> _Your instructions_
Below are the records; count how many of their lines contain the word "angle" and give that number only.

> _Task inputs_
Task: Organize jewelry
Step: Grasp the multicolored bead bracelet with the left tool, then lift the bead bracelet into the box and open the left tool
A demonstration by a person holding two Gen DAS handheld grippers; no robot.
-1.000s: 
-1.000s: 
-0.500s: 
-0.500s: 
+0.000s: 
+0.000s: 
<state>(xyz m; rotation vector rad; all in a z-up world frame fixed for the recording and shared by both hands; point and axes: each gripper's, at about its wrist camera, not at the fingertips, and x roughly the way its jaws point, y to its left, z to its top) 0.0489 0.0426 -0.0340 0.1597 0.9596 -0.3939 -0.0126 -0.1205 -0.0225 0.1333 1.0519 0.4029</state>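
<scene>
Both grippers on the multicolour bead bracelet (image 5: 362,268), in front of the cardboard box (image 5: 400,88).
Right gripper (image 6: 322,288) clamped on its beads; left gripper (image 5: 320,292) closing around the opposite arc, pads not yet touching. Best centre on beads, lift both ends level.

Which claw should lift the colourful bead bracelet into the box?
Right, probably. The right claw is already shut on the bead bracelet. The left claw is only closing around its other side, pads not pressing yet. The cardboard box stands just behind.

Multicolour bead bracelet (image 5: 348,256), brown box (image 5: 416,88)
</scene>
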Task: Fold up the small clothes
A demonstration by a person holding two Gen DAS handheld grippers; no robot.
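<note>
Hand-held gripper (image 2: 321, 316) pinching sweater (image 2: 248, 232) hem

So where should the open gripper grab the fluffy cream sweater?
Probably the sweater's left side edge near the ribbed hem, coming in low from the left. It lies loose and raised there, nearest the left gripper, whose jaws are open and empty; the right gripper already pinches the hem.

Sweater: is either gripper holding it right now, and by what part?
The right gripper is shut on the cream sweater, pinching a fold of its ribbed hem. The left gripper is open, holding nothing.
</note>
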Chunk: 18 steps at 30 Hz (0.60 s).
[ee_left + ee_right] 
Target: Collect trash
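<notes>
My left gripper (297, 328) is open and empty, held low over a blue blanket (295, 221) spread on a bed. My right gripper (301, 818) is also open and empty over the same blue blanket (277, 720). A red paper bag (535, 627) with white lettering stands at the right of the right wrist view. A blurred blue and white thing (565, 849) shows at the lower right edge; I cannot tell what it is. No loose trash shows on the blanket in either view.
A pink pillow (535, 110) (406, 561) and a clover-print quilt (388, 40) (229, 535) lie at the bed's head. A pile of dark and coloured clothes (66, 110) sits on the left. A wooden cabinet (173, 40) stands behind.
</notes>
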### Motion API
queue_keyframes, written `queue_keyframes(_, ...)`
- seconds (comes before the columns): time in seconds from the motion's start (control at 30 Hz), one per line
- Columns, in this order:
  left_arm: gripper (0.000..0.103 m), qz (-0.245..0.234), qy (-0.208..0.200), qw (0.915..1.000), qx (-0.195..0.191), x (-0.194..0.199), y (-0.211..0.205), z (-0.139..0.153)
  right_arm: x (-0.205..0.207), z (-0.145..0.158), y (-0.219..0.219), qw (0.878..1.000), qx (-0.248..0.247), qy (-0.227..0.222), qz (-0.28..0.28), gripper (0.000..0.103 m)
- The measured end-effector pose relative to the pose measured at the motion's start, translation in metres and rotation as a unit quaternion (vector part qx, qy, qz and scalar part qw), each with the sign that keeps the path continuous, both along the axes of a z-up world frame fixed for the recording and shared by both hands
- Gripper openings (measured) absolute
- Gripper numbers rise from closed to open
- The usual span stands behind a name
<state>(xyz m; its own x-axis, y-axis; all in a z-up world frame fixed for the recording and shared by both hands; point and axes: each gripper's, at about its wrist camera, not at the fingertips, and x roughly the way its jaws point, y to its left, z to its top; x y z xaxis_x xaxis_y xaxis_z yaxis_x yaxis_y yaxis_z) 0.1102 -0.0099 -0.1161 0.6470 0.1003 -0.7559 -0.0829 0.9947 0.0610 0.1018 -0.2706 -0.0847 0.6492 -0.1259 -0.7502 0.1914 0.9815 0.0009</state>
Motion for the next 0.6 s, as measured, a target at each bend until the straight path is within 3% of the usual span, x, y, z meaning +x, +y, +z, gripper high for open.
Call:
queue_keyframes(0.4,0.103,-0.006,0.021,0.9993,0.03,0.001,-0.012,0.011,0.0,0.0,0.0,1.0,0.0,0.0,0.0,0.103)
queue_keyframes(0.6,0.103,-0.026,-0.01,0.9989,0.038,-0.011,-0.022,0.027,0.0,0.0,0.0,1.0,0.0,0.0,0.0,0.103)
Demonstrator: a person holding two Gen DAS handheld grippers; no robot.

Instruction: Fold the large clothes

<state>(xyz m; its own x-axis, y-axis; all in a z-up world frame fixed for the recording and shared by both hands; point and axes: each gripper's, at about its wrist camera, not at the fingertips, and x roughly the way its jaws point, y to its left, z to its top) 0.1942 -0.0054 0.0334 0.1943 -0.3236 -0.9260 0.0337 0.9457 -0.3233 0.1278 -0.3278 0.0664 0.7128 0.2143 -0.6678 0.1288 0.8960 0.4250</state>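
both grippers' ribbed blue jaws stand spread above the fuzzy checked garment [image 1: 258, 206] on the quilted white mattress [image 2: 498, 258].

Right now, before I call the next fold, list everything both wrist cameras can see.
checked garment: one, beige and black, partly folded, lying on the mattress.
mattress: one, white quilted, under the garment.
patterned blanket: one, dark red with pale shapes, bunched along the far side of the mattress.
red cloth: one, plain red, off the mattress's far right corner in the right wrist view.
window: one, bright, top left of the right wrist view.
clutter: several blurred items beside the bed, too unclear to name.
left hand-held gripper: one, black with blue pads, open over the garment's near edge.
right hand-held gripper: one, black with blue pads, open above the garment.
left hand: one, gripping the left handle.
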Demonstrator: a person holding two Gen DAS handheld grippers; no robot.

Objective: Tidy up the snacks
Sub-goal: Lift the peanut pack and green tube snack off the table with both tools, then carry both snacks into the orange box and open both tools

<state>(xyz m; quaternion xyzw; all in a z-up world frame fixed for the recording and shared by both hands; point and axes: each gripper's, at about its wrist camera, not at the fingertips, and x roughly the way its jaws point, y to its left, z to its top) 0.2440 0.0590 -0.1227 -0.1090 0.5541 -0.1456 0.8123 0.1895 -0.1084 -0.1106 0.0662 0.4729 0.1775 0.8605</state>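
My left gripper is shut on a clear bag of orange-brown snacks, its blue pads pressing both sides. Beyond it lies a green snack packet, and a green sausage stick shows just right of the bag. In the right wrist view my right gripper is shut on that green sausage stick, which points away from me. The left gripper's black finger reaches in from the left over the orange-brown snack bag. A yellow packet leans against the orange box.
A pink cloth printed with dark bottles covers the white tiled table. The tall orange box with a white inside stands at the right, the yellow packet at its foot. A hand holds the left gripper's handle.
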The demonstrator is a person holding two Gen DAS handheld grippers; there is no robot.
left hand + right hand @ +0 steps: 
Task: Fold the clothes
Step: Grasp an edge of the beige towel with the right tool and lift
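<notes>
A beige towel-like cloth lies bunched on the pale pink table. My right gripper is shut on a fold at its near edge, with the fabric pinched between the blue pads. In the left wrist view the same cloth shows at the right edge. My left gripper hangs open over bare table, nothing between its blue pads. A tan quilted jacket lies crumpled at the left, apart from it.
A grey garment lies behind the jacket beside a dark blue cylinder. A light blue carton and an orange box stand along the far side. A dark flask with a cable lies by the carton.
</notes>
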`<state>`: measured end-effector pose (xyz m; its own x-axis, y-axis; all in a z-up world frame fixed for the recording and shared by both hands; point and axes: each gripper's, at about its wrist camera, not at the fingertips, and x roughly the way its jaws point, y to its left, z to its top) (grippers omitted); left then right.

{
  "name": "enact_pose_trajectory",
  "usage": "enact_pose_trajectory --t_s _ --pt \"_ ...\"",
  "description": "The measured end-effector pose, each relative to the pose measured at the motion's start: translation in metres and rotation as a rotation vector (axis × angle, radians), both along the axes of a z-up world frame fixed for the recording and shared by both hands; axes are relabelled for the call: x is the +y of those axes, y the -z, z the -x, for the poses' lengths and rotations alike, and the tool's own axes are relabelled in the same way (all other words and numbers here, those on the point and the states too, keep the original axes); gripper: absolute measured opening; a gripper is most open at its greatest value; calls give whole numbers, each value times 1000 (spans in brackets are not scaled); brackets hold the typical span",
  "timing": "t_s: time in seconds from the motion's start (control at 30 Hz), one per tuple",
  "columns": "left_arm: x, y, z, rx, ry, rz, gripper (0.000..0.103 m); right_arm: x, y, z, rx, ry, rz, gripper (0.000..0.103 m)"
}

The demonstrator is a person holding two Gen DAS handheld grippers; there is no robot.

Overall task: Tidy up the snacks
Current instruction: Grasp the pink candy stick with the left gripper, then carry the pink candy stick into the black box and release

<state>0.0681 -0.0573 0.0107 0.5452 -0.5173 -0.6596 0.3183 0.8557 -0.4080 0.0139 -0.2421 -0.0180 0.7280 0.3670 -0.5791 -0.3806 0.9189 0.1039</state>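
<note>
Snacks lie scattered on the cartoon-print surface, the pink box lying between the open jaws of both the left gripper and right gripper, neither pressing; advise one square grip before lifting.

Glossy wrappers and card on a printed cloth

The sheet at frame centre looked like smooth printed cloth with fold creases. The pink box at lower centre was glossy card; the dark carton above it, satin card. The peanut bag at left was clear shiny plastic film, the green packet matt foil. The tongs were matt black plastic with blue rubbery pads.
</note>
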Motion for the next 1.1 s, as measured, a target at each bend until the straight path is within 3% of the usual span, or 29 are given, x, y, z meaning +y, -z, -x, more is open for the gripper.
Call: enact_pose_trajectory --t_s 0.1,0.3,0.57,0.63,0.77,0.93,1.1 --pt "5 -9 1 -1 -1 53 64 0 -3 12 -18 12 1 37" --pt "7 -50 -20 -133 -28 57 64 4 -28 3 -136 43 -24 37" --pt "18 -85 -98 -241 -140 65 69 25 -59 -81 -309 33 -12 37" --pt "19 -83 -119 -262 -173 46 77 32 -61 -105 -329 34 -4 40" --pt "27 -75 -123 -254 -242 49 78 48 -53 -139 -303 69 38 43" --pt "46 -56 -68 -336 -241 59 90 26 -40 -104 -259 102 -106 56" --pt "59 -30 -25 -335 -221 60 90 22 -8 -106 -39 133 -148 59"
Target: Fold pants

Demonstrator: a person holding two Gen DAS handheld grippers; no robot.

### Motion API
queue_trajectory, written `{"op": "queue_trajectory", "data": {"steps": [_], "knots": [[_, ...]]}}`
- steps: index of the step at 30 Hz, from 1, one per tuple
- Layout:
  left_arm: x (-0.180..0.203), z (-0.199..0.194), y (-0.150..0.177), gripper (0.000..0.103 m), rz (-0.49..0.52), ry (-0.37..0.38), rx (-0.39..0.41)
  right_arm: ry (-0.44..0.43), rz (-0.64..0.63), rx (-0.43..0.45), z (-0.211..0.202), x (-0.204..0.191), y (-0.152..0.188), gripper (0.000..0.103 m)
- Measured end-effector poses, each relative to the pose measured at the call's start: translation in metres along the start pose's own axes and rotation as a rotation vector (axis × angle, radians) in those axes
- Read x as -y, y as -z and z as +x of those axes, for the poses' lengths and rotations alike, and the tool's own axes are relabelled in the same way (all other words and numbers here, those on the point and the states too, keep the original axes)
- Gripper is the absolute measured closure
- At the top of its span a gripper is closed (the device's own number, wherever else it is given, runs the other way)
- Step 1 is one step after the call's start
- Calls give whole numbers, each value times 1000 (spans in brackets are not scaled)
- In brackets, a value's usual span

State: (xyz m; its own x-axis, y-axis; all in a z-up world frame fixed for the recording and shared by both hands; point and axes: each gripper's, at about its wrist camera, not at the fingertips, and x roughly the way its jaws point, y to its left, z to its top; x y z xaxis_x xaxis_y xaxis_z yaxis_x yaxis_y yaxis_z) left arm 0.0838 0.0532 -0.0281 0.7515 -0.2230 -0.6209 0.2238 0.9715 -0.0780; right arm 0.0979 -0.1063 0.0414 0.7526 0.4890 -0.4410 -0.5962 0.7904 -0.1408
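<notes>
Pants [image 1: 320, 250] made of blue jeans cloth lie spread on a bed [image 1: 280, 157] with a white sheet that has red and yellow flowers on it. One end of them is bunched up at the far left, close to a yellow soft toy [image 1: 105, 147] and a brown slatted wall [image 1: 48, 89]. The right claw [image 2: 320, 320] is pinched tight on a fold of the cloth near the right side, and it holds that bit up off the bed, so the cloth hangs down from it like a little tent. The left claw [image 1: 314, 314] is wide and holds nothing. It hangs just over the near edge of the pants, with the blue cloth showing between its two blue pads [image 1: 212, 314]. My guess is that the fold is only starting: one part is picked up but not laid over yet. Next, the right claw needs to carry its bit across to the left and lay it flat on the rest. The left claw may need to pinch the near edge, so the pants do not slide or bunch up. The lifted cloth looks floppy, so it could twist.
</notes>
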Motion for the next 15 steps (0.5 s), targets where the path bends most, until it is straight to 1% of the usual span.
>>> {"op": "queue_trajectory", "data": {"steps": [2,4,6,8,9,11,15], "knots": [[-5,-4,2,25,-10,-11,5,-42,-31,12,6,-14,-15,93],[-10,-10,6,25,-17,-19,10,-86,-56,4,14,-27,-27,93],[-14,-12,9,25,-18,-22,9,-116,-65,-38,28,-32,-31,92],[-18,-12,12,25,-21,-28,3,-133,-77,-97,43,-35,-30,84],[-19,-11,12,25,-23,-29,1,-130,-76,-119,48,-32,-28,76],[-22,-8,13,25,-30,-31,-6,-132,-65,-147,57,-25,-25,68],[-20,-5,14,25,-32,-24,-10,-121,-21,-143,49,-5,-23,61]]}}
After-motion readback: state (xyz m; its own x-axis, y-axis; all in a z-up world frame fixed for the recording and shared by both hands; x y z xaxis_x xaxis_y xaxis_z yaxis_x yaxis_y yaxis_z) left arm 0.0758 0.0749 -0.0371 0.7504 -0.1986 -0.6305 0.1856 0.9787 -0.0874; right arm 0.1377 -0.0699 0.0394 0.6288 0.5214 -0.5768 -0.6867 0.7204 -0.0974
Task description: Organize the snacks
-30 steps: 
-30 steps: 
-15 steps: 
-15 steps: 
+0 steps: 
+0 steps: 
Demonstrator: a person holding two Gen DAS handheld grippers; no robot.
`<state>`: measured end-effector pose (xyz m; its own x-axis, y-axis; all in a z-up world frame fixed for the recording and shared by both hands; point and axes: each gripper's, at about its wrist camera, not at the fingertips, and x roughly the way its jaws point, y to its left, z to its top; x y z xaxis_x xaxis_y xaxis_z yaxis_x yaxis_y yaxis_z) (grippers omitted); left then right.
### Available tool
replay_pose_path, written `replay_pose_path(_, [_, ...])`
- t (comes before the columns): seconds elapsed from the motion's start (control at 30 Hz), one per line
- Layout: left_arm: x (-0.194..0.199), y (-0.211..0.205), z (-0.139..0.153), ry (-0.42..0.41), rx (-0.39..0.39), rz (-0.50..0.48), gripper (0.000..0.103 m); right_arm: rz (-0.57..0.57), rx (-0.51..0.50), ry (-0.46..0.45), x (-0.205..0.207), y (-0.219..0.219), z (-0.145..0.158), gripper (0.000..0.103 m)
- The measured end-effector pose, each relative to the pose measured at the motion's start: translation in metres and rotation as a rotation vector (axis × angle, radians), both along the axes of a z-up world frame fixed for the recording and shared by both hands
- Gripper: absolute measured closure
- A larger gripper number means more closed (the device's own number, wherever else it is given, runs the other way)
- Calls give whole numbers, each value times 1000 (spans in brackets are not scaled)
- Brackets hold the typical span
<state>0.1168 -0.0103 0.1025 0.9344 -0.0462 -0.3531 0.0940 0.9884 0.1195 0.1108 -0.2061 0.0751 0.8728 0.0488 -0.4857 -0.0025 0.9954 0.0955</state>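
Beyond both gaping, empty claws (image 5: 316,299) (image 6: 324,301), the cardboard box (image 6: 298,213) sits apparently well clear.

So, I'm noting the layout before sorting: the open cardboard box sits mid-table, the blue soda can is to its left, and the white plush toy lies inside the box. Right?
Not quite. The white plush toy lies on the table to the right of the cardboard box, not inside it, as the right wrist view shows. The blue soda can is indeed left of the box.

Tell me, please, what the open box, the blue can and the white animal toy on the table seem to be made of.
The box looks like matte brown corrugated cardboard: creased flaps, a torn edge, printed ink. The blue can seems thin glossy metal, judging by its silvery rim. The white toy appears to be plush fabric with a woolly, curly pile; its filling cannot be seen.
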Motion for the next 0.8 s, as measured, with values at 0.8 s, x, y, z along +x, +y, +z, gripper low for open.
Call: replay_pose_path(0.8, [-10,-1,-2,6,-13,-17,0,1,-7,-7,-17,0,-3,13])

> _Written response_
3